1. All of the clearances for the AI products were based on retrospective analysis of previously existing databases. Only six of the nine products had multicenter studies to support their use and research for four of the AI products lacked information about external validation, according to the review.

2. While sensitivity rates, specificity rates and area under the curve (AUC) were commonly reported performance measures for the AI products, the researchers found that none of the research for these products noted clinical outcome measures such as interval cancer detection or cancer stage at diagnosis.

3. Research for seven of the nine AI products relied on enriched data sets that may contain a higher number of true positive cases than data from a typical patient population that radiologists would see in practice, according to the researchers.

“Although they are convenient and increase statistical power, enriched data sets do not reflect the typical spectrum and prevalence of breast cancer and may produce an AUC different from what would be observed in typical conditions,” wrote study co-author Ilana B. Richman, M.D., MHS, an assistant professor at the Yale University School of Medicine, and colleagues.

4. The review authors also cautioned against overreliance on high sensitivity rates when assessing AI software. While enhanced sensitivity can facilitate earlier diagnosis of breast cancer in some cases, Richman and colleagues say it can also contribute to an increased number of false positive tests and unnecessary biopsy procedures.

5. While acknowledging the successful use of convolutional neural networks for a variety of imaging assessment tools, Richman and colleagues pointed out that AI products may miss aggressive breast cancers and potentially over diagnose “indolent breast cancers that may not affect women in their lifetimes.”

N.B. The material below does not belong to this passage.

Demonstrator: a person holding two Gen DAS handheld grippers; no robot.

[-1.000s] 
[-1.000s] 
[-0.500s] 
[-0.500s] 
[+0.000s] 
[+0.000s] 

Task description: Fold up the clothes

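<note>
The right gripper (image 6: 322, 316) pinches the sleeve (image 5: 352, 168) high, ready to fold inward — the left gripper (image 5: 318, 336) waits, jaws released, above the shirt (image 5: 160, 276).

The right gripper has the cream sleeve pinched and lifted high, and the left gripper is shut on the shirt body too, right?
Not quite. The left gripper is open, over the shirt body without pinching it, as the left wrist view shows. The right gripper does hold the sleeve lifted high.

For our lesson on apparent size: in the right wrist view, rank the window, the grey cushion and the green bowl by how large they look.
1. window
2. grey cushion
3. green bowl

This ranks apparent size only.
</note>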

6. The study authors also emphasized the need for improved racial, ethnic, and clinical diversity in the training sets used to develop adjunctive AI algorithms for breast cancer screening. Richman and colleagues pointed out that the majority of the training sets utilized in the development of AI breast cancer screening algorithms were based on mammogram results from White women. In order to reflect breast cancer risks associated with age and breast density, the study authors emphasized that training sets reflect this clinical diversity as well.

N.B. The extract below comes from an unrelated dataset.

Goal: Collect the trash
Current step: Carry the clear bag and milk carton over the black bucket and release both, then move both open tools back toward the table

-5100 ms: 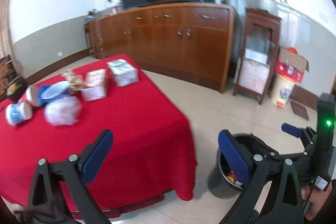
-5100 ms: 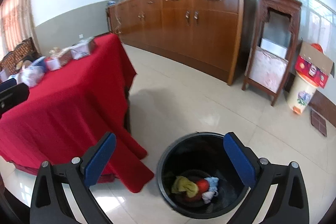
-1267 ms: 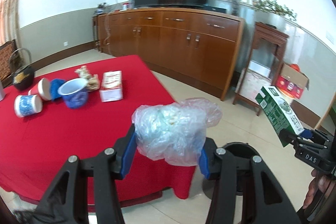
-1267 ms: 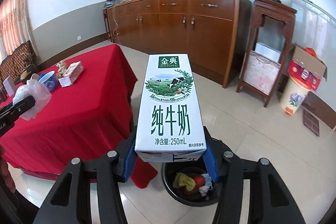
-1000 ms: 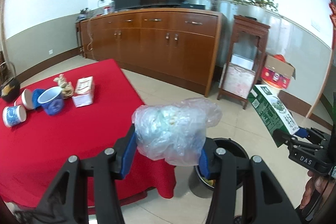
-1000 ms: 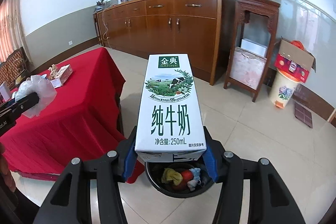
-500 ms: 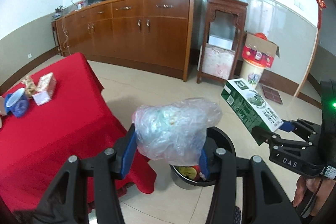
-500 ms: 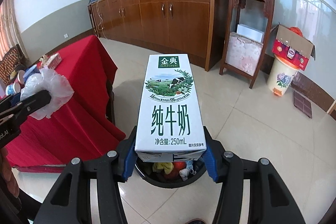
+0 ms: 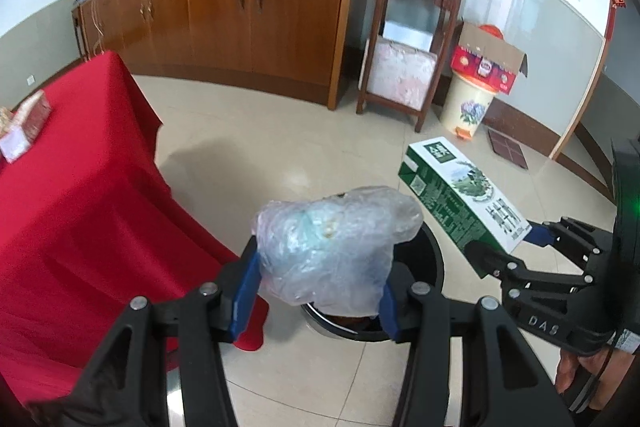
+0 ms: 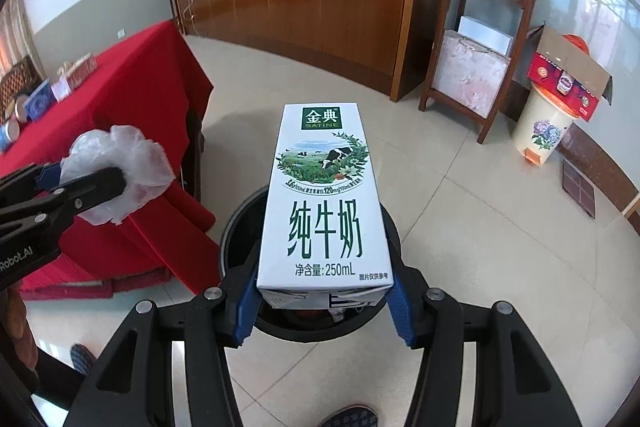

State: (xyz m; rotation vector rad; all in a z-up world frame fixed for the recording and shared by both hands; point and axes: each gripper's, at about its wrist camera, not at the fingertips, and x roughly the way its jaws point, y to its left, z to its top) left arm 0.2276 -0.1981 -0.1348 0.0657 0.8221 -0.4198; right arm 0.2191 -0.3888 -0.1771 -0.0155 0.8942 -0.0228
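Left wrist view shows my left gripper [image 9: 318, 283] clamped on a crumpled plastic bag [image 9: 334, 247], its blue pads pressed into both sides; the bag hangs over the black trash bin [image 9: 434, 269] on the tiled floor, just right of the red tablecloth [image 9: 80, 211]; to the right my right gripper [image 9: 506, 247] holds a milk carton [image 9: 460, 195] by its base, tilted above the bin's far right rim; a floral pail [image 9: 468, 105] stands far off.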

7. In order to address the review of dynamic adaptive AI algorithms that can be challenging to assess within the regulatory framework of the FDA, Richman and colleagues noted that the FDA has proposed a voluntary Software Pre-Cert Pilot Program, which could streamline AI product review through vetting of companies that develop AI software as well as their processes and require post-clearance assessment of “real-world performance analytics.” However, Richman and colleagues raised the concern that this program may emphasize process assessment over initial assessment of the actual AI products.

“ … Without trials of these products, we may implement technology based on evidence that incorporates bias and without a full understanding of the potential risks and benefits,” maintained Dr. Richman and colleagues. “Pragmatic trial designs, such as stepped wedge trials, point-of-care trials, or other designs emphasizing clinician- or practice-level randomization may address some clinical trial challenges.”